A cheap (but previously overlooked) way to work on brain wiring in the gym

tl;dr - If you lift weights or do anything else in the gym where you regularly count (in your head or out loud)… why aren’t you doing it in Japanese???

I have no idea if this has been discussed before. It seems simultaneously simple and brilliant, and I’m kind of mad I only just thought of it now after wasting an entire year not doing it.

After ~1 year studying Bunpro and Wanikani, and only more recently starting to try to focus on listening exercises because I realized how much I suck there, I am astonished to find how often my brain crashes mid sentence when I hear either:

  • a katakana word, even if it is borrowed from a common English word (I am aware this is common)
  • a long number (e.g. 3,456) or a few short numbers (e.g. Nov 12 @ 2:35pm)

The number thing drives me crazy because (a) I’m a math nerd and (b) numbers are like the first thing you learn (so shouldn’t they be… easy)! Clearly, in order for me to parse long number strings more quickly, my brain needs to be more hardwired to recognize every one of the 10 base numbers lightning fast.

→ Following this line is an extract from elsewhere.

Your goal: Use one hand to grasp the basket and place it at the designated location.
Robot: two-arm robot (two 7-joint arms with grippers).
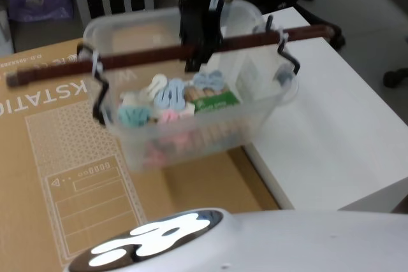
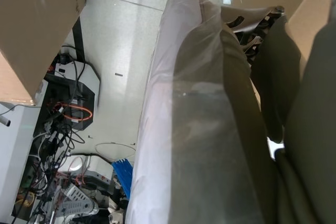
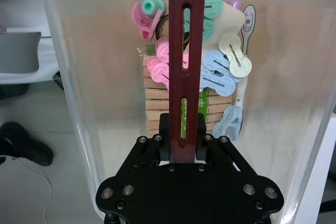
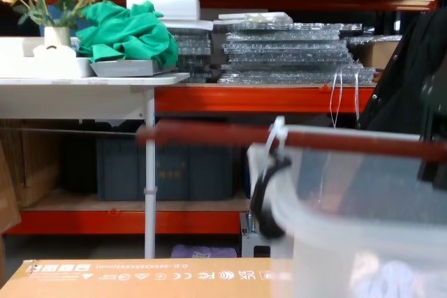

The conclusion, which has already been spoiled: I work out several days per week, and I count to 12 for most of my sets. I’ve always found the counting boring and painstaking, but I do it because I need to keep track. Well, now I do it in Japanese, and it’s a tiny bit less boring, and (presumably) a lot more profitable! (And maybe also I can pretend I’m a karate master training to save the world).

I’m also trying to force myself not to immediately imagine the English translation in my head. E.g. when I say 六, I try not to picture “6” or “six” in my head… instead I try to picture :ok_hand::ok_hand: (3 fingers, times two), or maybe even ⚅ (six dots on die face).

I have not seen major profits from this change (yet)… but here I am giving you all advice anyway. :thinking:

3 Likes

when I hit the gym thats what I did. Granted I live in the land of sun so when I joined gym classes they also spoke and counted in Japanese(except the odd trainer that would use English every so often)

I wouldnt say it helped that much but it has somewhat. Breaks up the boringness of counting. Also dont forget that if you have treadmill/stationary bike you can just like, watch anime. I would watch an Episode of hajime no ippo and during the more intense fighting scenes increase my speed because the adrenaline of the show kept me pumped.

Integrating study into other aspects of your life is almost never a bad thing. Whether you count to yourself in Japanese, have conversations with yourself in Japanese, watch anime with Japanese subtitles and try to read along as you go, or watch with English subtitles and try to listen as you read, etc. All great.

I work out with Japanese people so numbers come up all the time in stuff when talking about weight, sets, reps, etc. Even if you aren’t working out with Japanese speakers you can of course talk to yourself about that, e.g. “次はベンチ、3セット、1セット8回、100キロ” or what have you.

I don’t really do this anymore but I used to look at license plates on my commute and say the numbers in Japanese. So if the plate in front of me was 12-34 I’d say 千二百三十四. YMMV with how the plates are around you though.